Castle Building Centres Group held its Castle Expo at Deerhurst Inn in Huntsville, Ont., last week. The “speed-dating” format of the event gave all participating vendors face time with Castle dealers in attendance.

Lowe’s Canada received an award for the In-Store Experience & Design category (tied) at the Retail Council of Canada’s Excellence in Retailing Awards Gala last week. The award recognizes Lowe’s Canada’s implementation of myredvest, a self-serve and assisted checkout system implemented at 51 Lowe’s, RONA, and Réno-Dépôt stores in Canada in under two years. It’s Lowe’s Canada’s fourth RCC award in the last five years.

BuildDirect.com Technologies reported Q1 revenues of $24.4-million, up 16.8 percent from a year ago. Sales to pro customers came to $18.7-million, an increase of 14.7 percent from Q4 of 2021. Gross profits rose 18.1 percent year-over-year to $8.7-million.


Taiga Building Products has been honoured with a Telly Award for one of its promotions. The 40-second ad entitled “You don’t need luck” took Bronze in the category Non-Broadcast: General Sales. The Telly Awards began in 1979 to recognize the best TV commercials, and have since grown to cover non-broadcast and digital content.

A class action suit against Visa and MasterCard has been settled to the tune of $131-million, The Globe and Mail reports. Retailers who have accepted credit card payments can join the class until Sept. 30. Small businesses (with under $5-million per annum in sales) can receive $30 for every year they accepted card payments, up to a maximum of $600. They do not need to document their claim.

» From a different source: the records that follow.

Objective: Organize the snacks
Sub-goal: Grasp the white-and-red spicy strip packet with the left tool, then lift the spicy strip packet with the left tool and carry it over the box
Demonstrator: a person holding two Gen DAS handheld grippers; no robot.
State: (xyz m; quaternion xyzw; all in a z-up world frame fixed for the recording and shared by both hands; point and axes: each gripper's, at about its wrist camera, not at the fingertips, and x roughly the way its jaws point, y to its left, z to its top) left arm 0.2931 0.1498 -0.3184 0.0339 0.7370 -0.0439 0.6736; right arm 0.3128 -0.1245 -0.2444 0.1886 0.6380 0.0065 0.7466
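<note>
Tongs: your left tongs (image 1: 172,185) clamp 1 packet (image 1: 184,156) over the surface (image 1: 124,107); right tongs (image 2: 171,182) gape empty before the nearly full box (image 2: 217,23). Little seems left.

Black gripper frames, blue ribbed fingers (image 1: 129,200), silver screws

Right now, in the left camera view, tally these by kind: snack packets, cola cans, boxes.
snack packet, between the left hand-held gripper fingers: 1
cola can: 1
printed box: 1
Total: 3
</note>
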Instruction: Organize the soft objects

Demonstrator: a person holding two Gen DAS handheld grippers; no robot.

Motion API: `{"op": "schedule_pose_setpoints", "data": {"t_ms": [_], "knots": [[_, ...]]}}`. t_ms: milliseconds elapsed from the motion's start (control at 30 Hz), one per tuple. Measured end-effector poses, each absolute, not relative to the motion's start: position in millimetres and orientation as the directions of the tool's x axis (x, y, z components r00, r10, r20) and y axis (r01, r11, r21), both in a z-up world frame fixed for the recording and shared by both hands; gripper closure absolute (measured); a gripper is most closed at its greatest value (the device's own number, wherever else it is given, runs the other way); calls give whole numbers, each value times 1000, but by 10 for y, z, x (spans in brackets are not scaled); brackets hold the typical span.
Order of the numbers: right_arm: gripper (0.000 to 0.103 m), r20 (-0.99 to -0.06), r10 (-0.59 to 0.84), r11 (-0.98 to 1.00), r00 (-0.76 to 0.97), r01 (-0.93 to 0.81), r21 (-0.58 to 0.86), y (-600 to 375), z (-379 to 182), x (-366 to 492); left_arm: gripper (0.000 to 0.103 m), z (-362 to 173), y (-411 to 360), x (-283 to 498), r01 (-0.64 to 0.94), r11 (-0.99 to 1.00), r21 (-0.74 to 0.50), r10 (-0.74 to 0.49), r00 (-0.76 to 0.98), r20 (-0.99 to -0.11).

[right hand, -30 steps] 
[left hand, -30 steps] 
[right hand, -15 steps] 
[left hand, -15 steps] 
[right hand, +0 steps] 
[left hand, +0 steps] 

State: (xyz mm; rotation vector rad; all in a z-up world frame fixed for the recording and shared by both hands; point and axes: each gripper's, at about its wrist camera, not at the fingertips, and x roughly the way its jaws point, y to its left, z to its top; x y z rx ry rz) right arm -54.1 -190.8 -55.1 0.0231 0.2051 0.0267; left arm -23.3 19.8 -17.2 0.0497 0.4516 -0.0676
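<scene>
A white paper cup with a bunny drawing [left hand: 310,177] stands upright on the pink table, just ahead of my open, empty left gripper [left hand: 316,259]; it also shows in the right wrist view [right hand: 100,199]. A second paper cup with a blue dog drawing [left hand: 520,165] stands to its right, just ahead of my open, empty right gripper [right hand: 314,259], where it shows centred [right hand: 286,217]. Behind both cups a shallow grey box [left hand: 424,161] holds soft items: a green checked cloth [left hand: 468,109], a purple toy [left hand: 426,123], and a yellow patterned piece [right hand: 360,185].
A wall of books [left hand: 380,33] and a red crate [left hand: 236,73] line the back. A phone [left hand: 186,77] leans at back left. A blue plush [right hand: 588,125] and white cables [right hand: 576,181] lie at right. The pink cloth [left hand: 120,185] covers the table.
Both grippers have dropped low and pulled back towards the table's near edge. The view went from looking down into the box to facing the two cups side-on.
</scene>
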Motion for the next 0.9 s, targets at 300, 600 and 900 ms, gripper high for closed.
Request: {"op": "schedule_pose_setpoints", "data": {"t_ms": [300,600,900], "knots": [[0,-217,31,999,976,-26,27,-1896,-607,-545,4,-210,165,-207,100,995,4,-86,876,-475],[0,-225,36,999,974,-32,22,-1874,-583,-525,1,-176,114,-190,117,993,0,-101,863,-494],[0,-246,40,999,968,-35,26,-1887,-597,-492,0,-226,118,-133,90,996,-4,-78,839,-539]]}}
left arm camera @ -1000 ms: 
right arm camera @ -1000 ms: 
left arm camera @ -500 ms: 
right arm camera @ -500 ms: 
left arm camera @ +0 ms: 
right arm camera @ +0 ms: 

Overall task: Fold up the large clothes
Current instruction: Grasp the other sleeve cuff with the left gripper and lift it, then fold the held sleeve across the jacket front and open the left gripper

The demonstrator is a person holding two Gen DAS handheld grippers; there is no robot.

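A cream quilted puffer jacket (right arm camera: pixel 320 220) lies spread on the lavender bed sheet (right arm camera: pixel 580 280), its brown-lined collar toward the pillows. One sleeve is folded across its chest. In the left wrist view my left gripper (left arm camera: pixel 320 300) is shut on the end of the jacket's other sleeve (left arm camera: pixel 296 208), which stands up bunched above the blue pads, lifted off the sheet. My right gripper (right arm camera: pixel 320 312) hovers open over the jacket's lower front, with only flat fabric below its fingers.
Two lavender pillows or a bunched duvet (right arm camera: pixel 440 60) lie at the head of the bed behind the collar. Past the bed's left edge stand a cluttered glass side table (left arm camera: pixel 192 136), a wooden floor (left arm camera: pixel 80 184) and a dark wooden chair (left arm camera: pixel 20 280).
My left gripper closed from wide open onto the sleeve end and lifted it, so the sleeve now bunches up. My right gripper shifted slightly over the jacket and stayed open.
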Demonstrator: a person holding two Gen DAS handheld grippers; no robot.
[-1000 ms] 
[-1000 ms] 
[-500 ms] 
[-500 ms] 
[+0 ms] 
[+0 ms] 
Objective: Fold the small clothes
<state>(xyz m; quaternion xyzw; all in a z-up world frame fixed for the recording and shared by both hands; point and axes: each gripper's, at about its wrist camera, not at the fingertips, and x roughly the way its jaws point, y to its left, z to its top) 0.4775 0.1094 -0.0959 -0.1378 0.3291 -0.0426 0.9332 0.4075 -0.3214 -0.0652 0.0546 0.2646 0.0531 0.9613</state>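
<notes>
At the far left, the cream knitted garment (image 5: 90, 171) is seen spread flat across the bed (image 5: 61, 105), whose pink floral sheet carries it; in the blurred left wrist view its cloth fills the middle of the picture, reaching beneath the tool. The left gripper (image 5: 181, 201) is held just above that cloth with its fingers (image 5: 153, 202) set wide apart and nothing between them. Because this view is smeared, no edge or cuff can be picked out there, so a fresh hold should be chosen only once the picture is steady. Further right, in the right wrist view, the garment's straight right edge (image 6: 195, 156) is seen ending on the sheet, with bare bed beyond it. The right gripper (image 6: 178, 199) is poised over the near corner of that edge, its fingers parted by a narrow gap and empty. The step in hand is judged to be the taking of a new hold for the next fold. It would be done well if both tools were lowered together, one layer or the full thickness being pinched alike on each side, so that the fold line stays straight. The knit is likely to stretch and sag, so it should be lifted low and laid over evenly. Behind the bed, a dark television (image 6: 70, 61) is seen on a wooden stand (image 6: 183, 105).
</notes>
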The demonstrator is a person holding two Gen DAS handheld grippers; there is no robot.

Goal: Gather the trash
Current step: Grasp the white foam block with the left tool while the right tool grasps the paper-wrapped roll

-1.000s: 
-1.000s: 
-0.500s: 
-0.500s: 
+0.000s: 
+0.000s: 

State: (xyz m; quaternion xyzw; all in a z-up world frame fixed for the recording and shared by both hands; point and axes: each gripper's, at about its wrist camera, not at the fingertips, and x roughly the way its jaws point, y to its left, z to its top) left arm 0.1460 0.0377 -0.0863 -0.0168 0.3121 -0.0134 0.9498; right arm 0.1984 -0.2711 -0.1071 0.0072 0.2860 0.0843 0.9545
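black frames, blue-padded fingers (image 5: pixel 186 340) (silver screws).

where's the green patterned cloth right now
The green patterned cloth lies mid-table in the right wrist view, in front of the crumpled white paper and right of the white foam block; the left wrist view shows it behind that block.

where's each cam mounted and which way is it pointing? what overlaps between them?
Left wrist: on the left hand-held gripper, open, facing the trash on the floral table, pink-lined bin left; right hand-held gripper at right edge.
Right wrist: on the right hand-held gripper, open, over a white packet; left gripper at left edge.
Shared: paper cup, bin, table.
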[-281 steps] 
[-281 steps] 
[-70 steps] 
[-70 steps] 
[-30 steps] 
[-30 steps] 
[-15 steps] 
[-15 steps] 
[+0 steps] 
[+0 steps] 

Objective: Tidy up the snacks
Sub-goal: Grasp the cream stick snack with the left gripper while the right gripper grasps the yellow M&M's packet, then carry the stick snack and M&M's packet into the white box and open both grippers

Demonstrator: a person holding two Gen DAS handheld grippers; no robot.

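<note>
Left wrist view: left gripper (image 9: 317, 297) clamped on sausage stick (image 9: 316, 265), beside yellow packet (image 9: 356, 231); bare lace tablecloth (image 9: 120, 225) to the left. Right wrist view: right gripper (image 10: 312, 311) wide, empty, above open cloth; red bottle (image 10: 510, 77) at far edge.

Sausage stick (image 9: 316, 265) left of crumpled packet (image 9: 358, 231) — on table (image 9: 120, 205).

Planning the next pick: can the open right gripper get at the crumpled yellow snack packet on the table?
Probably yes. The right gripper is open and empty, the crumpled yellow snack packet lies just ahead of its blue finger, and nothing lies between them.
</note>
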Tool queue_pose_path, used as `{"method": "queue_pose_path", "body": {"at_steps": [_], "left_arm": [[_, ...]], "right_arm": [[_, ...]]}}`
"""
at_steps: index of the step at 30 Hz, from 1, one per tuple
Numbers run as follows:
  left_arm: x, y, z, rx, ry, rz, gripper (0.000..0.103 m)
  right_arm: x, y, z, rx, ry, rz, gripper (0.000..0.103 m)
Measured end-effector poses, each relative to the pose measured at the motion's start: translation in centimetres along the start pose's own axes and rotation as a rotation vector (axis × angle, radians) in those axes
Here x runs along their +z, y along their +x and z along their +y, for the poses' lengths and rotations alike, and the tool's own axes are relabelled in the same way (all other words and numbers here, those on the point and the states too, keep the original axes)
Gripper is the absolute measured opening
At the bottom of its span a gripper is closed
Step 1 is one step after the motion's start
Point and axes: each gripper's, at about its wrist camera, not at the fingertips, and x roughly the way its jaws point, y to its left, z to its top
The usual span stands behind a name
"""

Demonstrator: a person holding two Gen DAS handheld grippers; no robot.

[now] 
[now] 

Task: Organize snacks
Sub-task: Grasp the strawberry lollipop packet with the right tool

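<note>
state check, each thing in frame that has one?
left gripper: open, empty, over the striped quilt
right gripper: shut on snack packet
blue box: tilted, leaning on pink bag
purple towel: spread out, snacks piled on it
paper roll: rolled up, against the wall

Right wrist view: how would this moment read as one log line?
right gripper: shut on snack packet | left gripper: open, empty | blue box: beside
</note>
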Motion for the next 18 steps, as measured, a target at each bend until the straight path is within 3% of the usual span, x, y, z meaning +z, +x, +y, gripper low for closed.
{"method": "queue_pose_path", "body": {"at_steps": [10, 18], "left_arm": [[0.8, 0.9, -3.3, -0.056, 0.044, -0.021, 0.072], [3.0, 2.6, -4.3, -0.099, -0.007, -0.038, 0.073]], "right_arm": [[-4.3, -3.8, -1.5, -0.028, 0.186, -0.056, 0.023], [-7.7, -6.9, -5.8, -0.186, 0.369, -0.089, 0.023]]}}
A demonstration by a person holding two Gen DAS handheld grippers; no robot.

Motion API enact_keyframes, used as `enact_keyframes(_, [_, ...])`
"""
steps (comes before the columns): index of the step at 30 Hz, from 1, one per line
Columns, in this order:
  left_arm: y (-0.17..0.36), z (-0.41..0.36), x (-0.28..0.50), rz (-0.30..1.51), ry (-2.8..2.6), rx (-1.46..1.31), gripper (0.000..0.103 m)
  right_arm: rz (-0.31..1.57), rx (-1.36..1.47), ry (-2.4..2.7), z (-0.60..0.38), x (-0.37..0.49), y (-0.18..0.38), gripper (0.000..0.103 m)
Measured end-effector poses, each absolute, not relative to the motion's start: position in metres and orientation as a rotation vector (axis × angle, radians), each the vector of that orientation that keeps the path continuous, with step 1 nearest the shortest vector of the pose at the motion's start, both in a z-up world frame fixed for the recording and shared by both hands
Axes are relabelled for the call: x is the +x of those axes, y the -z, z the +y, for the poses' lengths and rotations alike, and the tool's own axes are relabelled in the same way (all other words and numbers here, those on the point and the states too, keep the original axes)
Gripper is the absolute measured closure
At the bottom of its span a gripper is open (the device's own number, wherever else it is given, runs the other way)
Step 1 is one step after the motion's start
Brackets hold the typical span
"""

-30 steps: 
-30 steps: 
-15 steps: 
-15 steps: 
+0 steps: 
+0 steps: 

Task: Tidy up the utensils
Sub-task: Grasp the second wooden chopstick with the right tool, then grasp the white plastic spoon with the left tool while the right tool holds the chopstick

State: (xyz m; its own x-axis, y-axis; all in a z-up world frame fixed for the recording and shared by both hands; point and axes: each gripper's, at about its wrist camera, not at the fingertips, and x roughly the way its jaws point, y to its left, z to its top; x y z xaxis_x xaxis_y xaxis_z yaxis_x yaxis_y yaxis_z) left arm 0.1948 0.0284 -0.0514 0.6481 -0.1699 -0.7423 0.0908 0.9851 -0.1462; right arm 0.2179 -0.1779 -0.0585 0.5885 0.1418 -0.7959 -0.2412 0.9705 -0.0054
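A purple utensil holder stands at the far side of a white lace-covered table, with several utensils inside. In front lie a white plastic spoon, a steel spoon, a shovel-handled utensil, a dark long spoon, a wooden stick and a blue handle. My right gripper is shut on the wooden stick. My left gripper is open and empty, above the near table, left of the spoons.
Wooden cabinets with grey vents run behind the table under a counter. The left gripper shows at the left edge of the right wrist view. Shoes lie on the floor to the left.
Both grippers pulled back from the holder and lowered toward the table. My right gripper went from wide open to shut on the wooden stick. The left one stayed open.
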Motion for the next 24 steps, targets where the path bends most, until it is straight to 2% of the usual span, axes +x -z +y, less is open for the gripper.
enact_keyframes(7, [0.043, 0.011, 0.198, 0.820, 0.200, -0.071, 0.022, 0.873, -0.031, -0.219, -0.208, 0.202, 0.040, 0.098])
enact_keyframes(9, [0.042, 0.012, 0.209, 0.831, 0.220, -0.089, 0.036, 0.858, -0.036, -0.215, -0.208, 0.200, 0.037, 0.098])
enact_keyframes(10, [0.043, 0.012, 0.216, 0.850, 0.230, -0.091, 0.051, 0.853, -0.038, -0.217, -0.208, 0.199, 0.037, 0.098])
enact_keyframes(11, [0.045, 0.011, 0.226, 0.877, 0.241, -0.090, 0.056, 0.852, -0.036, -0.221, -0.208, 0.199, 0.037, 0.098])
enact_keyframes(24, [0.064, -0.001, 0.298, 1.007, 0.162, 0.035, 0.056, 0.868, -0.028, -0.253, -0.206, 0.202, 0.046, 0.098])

The suit was launched in 2010 over the fees charged to merchants for processing credit card payments. As a result of the settlement, retailers will be allowed to charge customers extra to cover their card fees beginning in October.


Yvonne Patton (Castle Building Centres)

After a brief battle with cancer, Yvonne Patton died on March 18. Yvonne was well known throughout the industry as one of the faces of Castle Building Centres Group Ltd. She was the executive assistant to president and CEO Ken Jenkins, sharing the role with her colleague and close friend Peggy Cuff. Together, Yvonne and Peggy were the key contacts for the company and worked in unison to coordinate the group’s annual general meetings. Yvonne is survived by her husband, Gary, children Joshua (Sabrina) and Cameron (Diana) and Yvonne’s granddaughter Olivia. She was predeceased by her father, Samuel Joseph Freel.


Total construction spending in the U.S. for April was estimated at a seasonally adjusted annual rate of $1.74-trillion. That’s up 0.2 percent over the previous month. Spending on private construction was up 0.5 percent, while public construction spending was down 0.7 percent from March. (U.S. Commerce Dept.)


Government inaction on promises to reduce credit card fees is putting pressure on small businesses, The Globe and Mail reports. The increase in card payments during the pandemic has heightened the urgency of the situation. The Liberals campaigned on a pledge to reduce the cost for retailers in the 2019 and 2021 elections.


“We both share a passion for serving independents and helping them thrive in competitive markets, and we’re honoured to have them join the AD community.”
—Rob Dewar, president of AD Canada, on the wholesale buying group’s merger with TORBSA, a buying group representing 40 dealer locations in Canada.